DeAnna and her husband opened two Papa Murphy’s pizza franchise stores. She served as operations manager, doing inventory, ordering, supervising staff, and handling the cash register and phone during late afternoons and evenings.

After 14 successful years, they sold the restaurants to move to Colorado, where their two daughters were enrolled in college. DeAnna kept busy working as an instructor of braille and independent living skills with an adult education program in Colorado Springs. She remained active in many organizations of the visually impaired, serving as an officer at local state and national levels. She served as a founding board member of a nonprofit organization that opened a blind center in Colorado Springs. She established The Braille Books to Keep project for blind children in both Oregon and Colorado.

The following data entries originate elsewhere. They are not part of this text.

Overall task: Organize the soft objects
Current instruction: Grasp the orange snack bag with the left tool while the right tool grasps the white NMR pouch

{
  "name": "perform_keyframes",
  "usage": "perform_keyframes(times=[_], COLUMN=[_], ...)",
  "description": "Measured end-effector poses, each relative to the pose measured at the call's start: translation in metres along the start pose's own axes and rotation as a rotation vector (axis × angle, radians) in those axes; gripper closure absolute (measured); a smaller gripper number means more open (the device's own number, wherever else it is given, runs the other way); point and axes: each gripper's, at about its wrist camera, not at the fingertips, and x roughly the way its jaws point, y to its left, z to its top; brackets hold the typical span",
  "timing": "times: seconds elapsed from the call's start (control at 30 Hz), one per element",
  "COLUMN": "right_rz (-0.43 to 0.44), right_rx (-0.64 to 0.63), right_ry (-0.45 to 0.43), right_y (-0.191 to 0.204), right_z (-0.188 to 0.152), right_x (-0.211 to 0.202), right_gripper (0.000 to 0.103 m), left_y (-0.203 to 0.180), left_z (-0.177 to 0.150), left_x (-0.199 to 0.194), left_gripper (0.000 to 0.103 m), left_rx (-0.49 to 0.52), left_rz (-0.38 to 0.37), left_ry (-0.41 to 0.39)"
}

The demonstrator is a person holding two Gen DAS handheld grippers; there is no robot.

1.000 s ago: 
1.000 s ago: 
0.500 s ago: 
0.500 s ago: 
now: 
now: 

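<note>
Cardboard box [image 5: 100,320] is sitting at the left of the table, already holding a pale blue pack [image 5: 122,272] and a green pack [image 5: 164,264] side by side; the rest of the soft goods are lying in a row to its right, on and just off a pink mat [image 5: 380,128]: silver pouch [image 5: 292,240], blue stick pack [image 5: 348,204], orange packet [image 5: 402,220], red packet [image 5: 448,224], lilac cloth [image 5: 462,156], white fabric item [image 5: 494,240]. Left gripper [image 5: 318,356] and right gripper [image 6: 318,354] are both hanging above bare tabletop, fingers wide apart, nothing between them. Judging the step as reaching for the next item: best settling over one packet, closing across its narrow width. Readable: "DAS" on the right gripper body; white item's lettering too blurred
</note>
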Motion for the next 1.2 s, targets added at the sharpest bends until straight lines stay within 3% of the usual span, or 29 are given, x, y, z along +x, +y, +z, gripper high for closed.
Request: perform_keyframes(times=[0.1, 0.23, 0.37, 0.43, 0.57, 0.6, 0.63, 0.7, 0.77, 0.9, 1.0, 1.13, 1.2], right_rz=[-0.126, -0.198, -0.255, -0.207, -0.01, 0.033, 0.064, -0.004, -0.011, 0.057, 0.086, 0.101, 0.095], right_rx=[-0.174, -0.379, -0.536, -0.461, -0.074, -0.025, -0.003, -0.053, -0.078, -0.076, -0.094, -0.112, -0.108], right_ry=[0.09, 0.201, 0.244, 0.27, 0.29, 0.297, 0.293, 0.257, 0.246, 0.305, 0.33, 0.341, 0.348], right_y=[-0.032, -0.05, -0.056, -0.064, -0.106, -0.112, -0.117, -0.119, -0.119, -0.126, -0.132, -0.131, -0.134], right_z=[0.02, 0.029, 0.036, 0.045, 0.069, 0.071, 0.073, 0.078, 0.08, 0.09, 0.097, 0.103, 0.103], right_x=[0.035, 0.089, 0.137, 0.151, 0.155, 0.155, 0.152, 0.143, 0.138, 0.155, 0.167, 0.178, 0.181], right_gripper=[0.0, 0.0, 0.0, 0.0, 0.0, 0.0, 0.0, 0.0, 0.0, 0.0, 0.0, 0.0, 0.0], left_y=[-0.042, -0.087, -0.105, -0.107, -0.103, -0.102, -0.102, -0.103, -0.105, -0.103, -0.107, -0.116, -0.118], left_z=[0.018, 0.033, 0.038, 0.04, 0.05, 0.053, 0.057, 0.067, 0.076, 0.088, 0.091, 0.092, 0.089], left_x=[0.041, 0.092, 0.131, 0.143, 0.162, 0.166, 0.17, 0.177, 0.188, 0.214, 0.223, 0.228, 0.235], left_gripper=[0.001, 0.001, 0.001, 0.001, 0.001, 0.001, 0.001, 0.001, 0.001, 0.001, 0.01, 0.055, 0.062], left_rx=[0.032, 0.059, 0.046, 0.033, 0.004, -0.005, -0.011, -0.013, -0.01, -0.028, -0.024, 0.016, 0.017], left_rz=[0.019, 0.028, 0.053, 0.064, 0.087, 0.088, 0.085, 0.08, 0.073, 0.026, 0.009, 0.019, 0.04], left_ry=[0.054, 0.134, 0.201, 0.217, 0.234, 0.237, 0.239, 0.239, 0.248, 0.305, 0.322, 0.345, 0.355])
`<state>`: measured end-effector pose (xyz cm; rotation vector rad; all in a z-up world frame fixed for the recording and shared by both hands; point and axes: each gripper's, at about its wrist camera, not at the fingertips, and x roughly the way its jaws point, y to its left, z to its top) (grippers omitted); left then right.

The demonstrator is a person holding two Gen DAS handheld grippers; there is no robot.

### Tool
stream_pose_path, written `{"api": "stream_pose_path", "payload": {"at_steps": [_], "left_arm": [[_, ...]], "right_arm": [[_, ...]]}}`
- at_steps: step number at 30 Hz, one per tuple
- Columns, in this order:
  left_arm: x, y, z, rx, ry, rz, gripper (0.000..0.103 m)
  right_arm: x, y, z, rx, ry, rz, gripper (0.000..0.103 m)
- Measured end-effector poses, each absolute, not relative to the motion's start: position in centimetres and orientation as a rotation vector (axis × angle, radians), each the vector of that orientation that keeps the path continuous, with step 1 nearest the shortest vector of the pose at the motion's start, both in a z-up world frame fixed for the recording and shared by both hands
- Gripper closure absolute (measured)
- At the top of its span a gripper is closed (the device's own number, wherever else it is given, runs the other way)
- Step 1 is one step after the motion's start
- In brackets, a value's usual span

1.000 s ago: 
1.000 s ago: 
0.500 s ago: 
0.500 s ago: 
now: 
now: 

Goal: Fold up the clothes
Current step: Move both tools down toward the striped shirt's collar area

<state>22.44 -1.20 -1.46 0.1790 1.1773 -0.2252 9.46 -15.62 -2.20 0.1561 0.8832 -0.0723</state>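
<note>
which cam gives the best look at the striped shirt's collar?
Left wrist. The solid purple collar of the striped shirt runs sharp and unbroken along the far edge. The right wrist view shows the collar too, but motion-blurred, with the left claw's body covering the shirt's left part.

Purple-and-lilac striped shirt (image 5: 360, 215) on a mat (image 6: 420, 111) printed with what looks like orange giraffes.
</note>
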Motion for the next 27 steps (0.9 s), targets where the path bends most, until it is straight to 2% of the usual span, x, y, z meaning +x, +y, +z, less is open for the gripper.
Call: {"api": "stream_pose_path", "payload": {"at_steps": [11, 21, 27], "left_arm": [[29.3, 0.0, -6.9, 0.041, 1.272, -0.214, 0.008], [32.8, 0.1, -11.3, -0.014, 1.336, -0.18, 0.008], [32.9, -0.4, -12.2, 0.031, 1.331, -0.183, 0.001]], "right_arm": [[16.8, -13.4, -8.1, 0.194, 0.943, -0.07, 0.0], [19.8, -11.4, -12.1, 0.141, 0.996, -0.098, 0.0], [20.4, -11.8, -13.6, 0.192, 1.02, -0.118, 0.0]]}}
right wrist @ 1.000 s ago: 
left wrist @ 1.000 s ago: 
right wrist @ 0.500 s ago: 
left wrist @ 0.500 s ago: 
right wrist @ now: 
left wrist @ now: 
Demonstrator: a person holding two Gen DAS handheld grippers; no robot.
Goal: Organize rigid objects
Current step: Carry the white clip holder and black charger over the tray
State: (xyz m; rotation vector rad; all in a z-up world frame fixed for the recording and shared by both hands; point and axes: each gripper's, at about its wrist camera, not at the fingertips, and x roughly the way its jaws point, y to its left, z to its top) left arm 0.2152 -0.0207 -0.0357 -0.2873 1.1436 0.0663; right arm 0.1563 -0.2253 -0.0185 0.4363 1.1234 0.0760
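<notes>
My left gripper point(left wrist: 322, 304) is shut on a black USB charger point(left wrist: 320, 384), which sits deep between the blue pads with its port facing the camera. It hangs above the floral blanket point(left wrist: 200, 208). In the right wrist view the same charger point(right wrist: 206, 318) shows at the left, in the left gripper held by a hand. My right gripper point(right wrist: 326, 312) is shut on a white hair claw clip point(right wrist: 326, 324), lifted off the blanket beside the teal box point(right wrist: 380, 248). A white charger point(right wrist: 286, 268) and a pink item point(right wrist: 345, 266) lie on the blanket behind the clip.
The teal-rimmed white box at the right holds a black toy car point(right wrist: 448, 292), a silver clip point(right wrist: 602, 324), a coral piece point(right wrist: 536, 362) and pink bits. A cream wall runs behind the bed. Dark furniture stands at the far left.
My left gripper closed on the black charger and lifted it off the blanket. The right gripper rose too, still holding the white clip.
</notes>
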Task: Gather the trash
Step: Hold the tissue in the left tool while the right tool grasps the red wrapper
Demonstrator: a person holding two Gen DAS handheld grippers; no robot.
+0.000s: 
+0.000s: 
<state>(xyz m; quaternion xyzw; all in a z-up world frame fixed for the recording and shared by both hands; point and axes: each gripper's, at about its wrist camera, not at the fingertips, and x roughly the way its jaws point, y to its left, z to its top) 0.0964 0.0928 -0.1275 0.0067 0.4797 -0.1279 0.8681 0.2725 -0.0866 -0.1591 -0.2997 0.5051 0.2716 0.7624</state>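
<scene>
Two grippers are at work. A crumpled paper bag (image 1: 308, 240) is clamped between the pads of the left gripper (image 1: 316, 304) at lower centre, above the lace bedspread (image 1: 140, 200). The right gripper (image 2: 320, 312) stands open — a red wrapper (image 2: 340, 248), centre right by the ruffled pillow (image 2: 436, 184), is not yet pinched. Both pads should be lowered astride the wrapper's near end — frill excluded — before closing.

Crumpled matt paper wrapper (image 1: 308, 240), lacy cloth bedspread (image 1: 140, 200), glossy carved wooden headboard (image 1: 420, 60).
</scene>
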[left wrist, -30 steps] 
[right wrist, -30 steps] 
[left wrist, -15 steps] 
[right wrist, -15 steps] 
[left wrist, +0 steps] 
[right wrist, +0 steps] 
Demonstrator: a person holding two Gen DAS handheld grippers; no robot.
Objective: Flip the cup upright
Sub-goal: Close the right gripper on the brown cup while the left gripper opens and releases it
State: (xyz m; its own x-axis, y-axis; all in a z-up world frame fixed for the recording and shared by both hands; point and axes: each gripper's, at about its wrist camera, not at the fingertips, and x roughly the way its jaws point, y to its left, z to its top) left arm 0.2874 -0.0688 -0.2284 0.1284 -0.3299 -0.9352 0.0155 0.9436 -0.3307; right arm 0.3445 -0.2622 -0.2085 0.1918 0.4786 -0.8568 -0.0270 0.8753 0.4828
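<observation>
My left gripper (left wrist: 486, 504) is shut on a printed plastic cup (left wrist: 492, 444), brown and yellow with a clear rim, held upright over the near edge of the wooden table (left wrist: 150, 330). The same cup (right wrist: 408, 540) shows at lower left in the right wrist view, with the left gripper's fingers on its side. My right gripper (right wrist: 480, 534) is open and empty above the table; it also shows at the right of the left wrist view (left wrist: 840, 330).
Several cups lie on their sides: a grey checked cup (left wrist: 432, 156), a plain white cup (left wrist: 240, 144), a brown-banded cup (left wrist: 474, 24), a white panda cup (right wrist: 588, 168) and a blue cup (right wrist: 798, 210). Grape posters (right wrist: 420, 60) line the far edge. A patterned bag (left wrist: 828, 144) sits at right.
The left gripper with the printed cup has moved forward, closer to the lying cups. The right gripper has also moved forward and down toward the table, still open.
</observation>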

DeAnna has been a guide dog user for over 50 years and has taken an active part in passing legislation protecting service animals.

 

Who Are You!

By DeAnna Quietwater Noriega, an excerpt from Fifty Years of Walking with Friends

My uncle always described us as assimilated traditionalists. Men in our family went in to construction or the military. These were acceptable choices for warriors. Those who worked in construction usually left their families during the months when the building trades had work. They returned home in winter. Military families went with their men when possible and returned to the reservation when they weren’t allowed to go to posts in war zones.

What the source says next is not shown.